A research team led by Associate Professor J. F. Chen have achieved an important advance in single-photon manipulation: the team has experimentally realized spatiotemporal (2+1)D Airy bullets at the single-photon level for the first time. The work, titled “Spatiotemporal single-photon Airy bullets,” is published in Physical Review Letters as an Editors’ Suggestion and is featured as Viewpoint by Physics Magazine, published by the American Physical Society. The article is also highlighted as PRL 2024 selection.

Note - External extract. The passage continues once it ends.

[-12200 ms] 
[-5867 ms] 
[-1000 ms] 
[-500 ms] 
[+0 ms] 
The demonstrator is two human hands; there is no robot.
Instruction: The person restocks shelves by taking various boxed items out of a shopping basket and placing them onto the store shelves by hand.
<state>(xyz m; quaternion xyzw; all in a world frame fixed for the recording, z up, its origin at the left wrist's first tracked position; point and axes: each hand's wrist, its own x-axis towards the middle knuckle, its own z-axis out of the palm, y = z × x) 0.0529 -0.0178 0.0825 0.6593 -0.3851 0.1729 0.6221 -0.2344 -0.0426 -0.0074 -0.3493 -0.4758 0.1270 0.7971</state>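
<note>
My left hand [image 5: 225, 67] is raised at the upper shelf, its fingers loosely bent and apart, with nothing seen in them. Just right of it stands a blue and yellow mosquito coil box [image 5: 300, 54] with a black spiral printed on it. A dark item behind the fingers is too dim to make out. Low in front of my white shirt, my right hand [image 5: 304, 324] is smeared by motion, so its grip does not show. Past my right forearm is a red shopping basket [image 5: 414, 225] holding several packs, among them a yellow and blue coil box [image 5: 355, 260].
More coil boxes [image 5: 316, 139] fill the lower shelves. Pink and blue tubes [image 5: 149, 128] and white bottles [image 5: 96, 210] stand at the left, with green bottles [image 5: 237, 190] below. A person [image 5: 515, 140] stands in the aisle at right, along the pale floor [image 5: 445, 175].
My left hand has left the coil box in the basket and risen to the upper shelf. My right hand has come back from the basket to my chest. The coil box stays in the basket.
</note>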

Single photons are a perfect carrier of quantum information for long-distance transmission, supporting both efficient state transfer between network nodes and enhanced information security. Photons are fast, resilient to many environmental disturbances, and offer multiple degrees of freedom for encoding—such as polarization, momentum, orbital angular momentum, frequency and time-bin. However, as in classical optics, dispersion and diffraction can still affect the propagation of photons over distance. Airy beams are known for their propagation-invariant behavior (including nondiffraction and self-healing) and for their characteristic self-accelerating, curved trajectories. While modern laser techniques have produced Airy “bullets” in classical light fields, Airy control of nonclassical light—especially simultaneously in space and time—has remained limited. The Chen group addressed this challenge by combining cutting-edge quantum optical control techniques to achieve full manipulation of a single photon in both spatial and temporal degree of freedom.
The team operated a cold atomic ensemble platform with advanced quantum-optics techniques to bring nondiffracting optics into the quantum domain. Using the electromagnetically induced transparency (EIT) slow-light effect in an elongated atomic ensemble, a spatially structured excitation can be mapped into the temporal waveform of emitted single photons. In parallel, the researchers applied spatial single-photon shaping to sculpt the transverse mode. Together, these capabilities enabled the generation of a spatiotemporal (2+1)D Airy single-photon bullet that is resistant to both diffraction and dispersion. A key breakthrough of the work is that the team exploited nonclassical correlations between paired photons generated in a nonlinear optical process, allowing the nondiffracting Airy photon bullet to remain detectable even in the presence of strong classical light noise. This unique quantum light field opens up new possibilities for applications in quantum communication, quantum information processing, single-photon microscopy, and nondestructive biological imaging.

Fig.1: The experimental observation of spatial-temporal single-photon Airy bullet.
In the experiment, the researchers generated a pair of entangled photons by laser-pumping a cold atomic ensemble at a temperature of approximately 100 μK. As shown in Fig. 1(a), one of the pump laser beams was spatially modulated by a spatial light modulator (SLM) to carry the characteristic Airy waveform, while, under the coupling of another strong laser beam, the electromagnetically induced transparency (EIT) effect resulted in the spatial modulation of the atomic ensemble by the Airy light waveform. This spatial modulation was then transferred into the temporal waveform of the photon pair, reshaping the temporal profile of the photons. When one photon served as a heralding trigger for the presence of its partner photon, the paired photon was prepared as a single photon and spatially shaped by the SLM, resulting in the Airy waveform in both time and space. As a result, the researchers successfully reshaped the spatial and temporal dimensions of the single photon into the standard Airy waveform, as shown in Fig. 1(b), where the temporal spatiotemporal waveform of the single photon was measured using photon counting techniques. Fig. 1(c) shows the Airy waveform of the single photon measured directly in the time domain. The second-order autocorrelation function of the single photon within the 1 μs coherence time remained below the classical lower bound of g(2) = 1. A characteristic feature of Airy beams is that their propagation path in space is not straight, but follows a parabolic trajectory, demonstrating the self-accelerating property. Fig. 1(d) illustrates the propagation path of the single-photon Airy bullet. Despite significant classical light noise interference, the single-photon Airy bullet still exhibited a self-accelerating parabolic trajectory, which was preserved through the nonclassical correlation between photon pairs.
This work exploits a cold atomic ensemble as the medium to achieve, for the first time, full spatiotemporal control of a single-photon Airy bullet. In the construction of quantum computing and communication networks, the modal distributions of light in the time, frequency, or spatial domains can be engineered into Airy waveforms, thereby enabling Airy bullets to mitigate dispersion, diffraction, and related propagation effects during transmission. Single-photon Airy bullets are expected to find further applications in experimental studies of quantum communication and quantum information processing.
Southern University of Science and Technology (SUSTech) is the first affiliation on the paper. Associate Professor J. F. Chen and Researcher Georgios A. Siviloglou are corresponding authors, and Jianmin Wang (Ph.D. student) is the first author. The work is also contributed by team members Ying Zuo and Xingchang Wang, and the collaborator Professor Demetrios N. Christodoulides (University of Southern California). The research was supported by the National Natural Science Foundation of China and other provincial and institutional programs.